Com quase 130 mil espécies espalhadas em seus oito biomas, o Brasil é reconhecido e valorizado mundialmente por sua biodiversidade, superando até mesmo grandes potências. Os números são, sim, motivo de comemoração e orgulho, não fosse por um fator tão relevante quanto eles: o país também ganha destaque pelo volume de exploração de seus recursos naturais.

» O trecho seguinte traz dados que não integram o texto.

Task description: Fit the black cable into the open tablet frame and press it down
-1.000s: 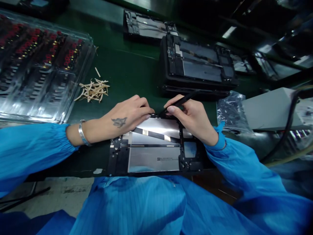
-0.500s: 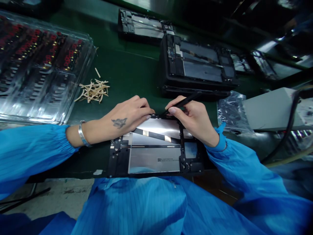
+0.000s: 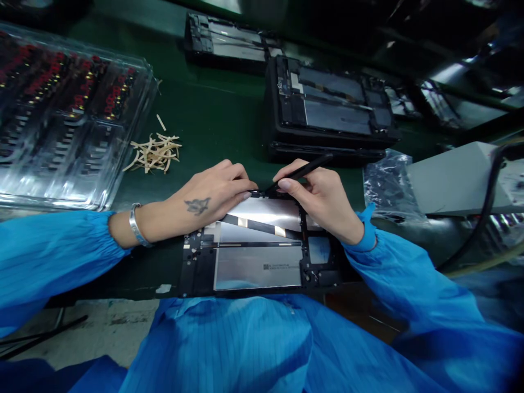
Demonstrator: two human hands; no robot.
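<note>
An opened tablet-like device with silver battery panels and a black frame lies flat at the table's front edge. My right hand pinches a black pen-like tool, its tip at the device's far edge. My left hand rests over the device's far left part, fingers closed together and fingertips on the same edge, just left of the tip. Whether those fingers hold a small part is hidden.
Clear plastic trays with red and black parts stand at left, beside a pile of cream strips. Stacked similar devices and another one lie behind. At right are a plastic bag and a grey box.
The tool's tip and my right hand have shifted slightly left along the device's far edge. My left hand stays at nearly the same place on the device.
</note>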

Nos últimos anos, o desmatamento, as queimadas e o tráfico ilegal estiveram presentes em debates internacionais, alinhados com projetos de conscientização e preservação ambiental. O que você talvez não saiba é que, para além dos prejuízos à fauna – mudança no habitat e no clima e o desequilíbrio ambiental -, as ações humanas também estão ligadas aos maus-tratos.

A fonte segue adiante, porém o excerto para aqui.